Entries supplied >>
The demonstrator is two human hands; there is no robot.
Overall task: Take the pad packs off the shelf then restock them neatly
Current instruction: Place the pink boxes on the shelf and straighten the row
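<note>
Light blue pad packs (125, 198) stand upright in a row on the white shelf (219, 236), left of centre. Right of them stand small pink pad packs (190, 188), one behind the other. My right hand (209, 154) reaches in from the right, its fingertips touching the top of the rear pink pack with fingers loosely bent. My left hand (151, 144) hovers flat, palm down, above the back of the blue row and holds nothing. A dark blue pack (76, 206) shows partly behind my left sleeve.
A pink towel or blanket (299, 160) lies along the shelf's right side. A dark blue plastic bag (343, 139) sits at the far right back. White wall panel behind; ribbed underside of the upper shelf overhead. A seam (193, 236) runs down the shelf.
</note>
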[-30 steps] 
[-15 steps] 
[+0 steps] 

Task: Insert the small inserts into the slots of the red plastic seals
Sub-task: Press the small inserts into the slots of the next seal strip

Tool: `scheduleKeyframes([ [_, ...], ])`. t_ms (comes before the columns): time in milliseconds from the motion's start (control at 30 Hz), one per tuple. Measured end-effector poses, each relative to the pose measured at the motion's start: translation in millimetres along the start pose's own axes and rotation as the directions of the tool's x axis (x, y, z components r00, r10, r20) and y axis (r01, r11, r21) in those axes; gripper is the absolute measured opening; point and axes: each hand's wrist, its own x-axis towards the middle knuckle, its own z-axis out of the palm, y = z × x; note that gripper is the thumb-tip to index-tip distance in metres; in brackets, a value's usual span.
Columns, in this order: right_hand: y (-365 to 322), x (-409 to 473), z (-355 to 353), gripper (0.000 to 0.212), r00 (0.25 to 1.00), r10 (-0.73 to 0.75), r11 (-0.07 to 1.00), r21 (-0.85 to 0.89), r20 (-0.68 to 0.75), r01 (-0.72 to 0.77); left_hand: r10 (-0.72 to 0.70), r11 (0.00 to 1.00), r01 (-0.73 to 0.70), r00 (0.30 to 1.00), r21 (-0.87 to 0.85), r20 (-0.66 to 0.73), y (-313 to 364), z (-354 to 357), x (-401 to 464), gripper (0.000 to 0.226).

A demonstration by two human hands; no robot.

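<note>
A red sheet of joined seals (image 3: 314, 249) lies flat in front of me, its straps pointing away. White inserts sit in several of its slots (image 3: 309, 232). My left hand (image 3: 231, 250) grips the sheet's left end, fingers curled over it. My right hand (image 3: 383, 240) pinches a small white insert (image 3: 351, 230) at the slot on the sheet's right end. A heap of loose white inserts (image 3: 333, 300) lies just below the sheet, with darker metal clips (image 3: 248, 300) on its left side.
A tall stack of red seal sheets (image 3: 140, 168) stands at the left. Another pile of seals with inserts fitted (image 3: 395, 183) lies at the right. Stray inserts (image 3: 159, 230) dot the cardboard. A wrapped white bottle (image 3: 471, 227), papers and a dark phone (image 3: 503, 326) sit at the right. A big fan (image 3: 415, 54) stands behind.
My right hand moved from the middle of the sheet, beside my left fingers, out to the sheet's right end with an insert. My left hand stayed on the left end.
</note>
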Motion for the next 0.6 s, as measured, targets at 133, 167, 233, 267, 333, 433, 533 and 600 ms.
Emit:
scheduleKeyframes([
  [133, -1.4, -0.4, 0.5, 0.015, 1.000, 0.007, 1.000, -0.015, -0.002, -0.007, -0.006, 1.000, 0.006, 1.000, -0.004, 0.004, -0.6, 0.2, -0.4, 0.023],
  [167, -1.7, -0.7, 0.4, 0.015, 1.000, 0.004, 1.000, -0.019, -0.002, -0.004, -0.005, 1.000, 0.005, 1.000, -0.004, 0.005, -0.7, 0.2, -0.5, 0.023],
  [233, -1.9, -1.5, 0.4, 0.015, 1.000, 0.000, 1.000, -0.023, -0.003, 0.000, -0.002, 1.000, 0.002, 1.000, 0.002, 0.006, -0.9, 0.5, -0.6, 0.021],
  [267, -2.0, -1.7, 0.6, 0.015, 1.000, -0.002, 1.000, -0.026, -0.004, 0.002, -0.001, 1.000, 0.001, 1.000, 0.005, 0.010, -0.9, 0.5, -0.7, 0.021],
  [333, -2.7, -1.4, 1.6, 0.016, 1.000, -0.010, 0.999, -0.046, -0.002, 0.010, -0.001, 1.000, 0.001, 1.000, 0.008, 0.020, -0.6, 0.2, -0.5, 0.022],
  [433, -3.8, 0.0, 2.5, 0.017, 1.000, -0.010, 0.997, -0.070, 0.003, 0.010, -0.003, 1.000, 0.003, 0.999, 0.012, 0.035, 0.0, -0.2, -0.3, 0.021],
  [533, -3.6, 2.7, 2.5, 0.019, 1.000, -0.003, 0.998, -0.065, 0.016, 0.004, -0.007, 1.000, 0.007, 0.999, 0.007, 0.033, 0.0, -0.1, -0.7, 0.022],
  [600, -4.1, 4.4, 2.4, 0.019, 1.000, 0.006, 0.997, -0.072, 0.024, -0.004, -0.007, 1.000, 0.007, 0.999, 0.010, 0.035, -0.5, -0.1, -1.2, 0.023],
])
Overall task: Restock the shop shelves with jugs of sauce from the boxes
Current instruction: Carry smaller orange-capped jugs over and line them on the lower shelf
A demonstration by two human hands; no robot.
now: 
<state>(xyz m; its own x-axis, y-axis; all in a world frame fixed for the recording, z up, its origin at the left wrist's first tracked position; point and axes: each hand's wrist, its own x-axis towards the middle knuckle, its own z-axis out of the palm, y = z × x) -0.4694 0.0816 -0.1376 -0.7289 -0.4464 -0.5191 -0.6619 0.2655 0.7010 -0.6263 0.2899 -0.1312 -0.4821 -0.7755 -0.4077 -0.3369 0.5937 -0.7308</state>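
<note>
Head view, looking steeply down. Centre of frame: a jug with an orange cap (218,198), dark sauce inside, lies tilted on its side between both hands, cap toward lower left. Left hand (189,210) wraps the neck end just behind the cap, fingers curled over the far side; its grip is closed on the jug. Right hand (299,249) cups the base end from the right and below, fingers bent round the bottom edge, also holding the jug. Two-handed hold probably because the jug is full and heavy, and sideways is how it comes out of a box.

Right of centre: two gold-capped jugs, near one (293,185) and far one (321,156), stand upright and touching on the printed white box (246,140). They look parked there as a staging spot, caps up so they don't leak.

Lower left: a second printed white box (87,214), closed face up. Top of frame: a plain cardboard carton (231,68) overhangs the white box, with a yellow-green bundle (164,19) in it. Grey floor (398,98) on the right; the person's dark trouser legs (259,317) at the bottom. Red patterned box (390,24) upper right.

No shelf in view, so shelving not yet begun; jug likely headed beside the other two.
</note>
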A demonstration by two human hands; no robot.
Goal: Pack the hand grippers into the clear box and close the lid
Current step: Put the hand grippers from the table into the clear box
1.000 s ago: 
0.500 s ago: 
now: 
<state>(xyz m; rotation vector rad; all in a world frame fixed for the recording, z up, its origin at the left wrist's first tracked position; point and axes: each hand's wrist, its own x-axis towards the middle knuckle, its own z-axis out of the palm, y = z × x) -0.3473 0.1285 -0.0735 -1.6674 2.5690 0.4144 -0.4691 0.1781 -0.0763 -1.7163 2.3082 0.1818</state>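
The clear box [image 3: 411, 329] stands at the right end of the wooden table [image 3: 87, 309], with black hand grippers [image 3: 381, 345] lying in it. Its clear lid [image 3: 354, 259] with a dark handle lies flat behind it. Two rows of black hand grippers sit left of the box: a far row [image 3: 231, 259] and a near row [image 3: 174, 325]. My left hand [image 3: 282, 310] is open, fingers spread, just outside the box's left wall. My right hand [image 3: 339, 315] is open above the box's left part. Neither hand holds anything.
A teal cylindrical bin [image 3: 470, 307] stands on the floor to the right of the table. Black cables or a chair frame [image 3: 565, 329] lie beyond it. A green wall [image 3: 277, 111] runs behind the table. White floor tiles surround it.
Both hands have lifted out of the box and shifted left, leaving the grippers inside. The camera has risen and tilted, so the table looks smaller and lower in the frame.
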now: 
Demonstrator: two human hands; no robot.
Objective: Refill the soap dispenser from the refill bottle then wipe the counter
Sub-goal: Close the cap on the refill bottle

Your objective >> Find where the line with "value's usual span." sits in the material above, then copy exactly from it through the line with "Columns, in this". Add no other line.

Task solution >>
Tool: `scheduleKeyframes([ [_, ...], ])`. t_ms (comes before the columns): time in milliseconds from the motion's start (control at 30 Hz), one per tuple. Measured end-effector poses, each relative to the pose measured at the motion's start: translation in millimetres along the start pose's own axes and rotation as the directions of the tool's x axis (x, y, z components r00, r10, r20) and y axis (r01, r11, r21) in those axes; gripper is the absolute measured opening; point and axes: each hand's wrist, its own x-axis towards the middle knuckle, its own z-axis out of the palm, y = z × x; note that gripper is the thumb-tip to index-tip distance in metres; in brackets, a value's usual span.
Columns, in this order: right_hand: y (-365 to 322), x (-409 to 473), z (-355 to 353), gripper (0.000 to 0.212), r00 (0.25 to 1.00), r10 (-0.73 to 0.75), r11 (-0.07 to 1.00), r21 (-0.85 to 0.89), r20 (-0.68 to 0.75), r01 (-0.72 to 0.77); left_hand: r10 (-0.72 to 0.70), r11 (0.00 to 1.00), r01 (-0.73 to 0.70), r00 (0.30 to 1.00), r21 (-0.87 to 0.85), r20 (-0.66 to 0.73), y (-313 to 364), z (-354 to 357), x (-401 to 464), gripper (0.000 to 0.226).

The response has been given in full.